Identifying flaky JS tests
Check out the JSTest Failure section of the latest reliability report.
It contains information about the JS tests that failed more than 1 pull
requests in the last 100 node-test-pull-request CI runs. The more
pull requests a test fail, the higher it would be ranked, and the more
likely that it is a flake.
Search the name of the test in the Node.js issue tracker
and see if there is already an issue about it. If there is already
an issue, check if the failures are similar. Comment with updates
if necessary.
If the flake isn’t already tracked by an issue, continue to look into
it. In the report of a JS test, check out the pull requests that it
fails and see if there is a connection. If the pull requests appear to
be unrelated, it is more likely that the test is a flake.
Search the historical reliability reports with the name of the test in
the reliability issue tracker, and see how long the flake has been showing
up. Gather information from the historical reports, and
open an issue
in the Node.js issue tracker to track the flake.
Handling flaky JS tests
If the flake only starts to show up in the recent month, check the
historical reports to see precisely when it starts to show up. Look at
commits landing on the target branch around the same time using
https://github.com/nodejs/node/commits?since=YYYY-MM-DD
and see if there is any pull request that looks related. If one or
more related pull requests can be found, ping the author or the
reviewer of the pull request, or the team in charge of the
related subsystem in the tracking issue or in private to see if
they can come up with a fix to just deflake the test.

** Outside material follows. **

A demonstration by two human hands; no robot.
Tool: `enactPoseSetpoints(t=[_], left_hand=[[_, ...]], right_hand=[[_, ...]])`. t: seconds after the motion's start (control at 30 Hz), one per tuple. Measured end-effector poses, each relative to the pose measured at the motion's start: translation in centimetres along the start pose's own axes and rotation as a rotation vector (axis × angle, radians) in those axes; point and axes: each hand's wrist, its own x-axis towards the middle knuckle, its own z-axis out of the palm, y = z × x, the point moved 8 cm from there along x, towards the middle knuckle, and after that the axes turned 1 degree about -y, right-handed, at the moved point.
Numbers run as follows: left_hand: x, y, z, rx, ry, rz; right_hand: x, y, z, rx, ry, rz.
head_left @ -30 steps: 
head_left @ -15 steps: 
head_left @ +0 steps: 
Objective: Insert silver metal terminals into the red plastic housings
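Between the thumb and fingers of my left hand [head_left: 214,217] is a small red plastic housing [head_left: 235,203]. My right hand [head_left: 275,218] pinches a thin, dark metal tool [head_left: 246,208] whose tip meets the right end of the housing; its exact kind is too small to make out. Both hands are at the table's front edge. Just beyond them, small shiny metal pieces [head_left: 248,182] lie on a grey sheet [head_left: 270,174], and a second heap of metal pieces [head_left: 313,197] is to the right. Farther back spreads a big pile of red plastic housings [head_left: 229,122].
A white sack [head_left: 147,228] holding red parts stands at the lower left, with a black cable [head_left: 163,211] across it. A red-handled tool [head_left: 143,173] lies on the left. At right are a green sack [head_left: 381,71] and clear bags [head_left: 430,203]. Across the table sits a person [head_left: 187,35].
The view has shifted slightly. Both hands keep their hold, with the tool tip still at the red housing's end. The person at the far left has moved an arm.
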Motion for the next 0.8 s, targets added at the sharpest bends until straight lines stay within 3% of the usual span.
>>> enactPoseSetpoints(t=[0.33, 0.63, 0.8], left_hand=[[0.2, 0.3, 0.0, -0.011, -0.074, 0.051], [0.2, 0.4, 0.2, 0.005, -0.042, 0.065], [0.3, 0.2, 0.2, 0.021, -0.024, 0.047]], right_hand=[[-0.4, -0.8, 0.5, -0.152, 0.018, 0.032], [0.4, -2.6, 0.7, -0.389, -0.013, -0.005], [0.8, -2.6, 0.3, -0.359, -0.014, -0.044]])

If the test has been flaky for more than a month and no one is actively
working on it, it is unlikely to go away on its own, and it’s time
to mark it as flaky. For example, if parallel/some-flaky-test.js
has been flaky on Windows in the CI, after making sure that there is an
issue tracking it, open a pull request to add the following entry to
test/parallel/parallel.status:
In the reliability reports, Jenkins Failure, Git Failure and
Build Failure are generally infrastructure issues and can be
handled by the nodejs/build team. Typical infrastructure
issues include:
The CI machine has trouble pulling source code from the repository
The CI machine has trouble communicating to the Jenkins server
Build timing out
Parent job fails to trigger sub builds
Sometimes infrastructure issues can show up in the tests too, for
example tests can fail with ENOSPAC (No space left on device), and
the machine needs to be cleaned up to release disk space.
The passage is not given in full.